INFORMATION SUPPLIED:

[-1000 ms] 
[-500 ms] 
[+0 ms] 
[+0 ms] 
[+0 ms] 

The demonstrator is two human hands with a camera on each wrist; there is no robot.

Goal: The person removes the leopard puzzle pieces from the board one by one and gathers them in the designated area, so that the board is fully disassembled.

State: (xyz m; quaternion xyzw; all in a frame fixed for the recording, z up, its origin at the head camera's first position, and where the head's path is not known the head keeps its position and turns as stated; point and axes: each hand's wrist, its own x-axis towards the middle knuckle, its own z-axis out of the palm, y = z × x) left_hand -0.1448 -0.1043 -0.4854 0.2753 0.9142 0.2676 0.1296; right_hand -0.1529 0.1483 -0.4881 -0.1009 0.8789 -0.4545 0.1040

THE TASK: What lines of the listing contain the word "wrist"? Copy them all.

REPLY:
The demonstrator is two human hands with a camera on each wrist; there is no robot.
State: (xyz m; quaternion xyzw; all in a frame fixed for the recording, z up, its origin at the head camera's first position, and where the head's path is not known the head keeps its position and turns as stated; point and axes: each hand's wrist, its own x-axis towards the middle knuckle, its own z-axis out of the palm, y = z × x) left_hand -0.1448 -0.1043 -0.4854 0.2753 0.9142 0.2676 0.1296; right_hand -0.1529 0.1483 -0.4881 -0.1009 0.8789 -0.4545 0.1040

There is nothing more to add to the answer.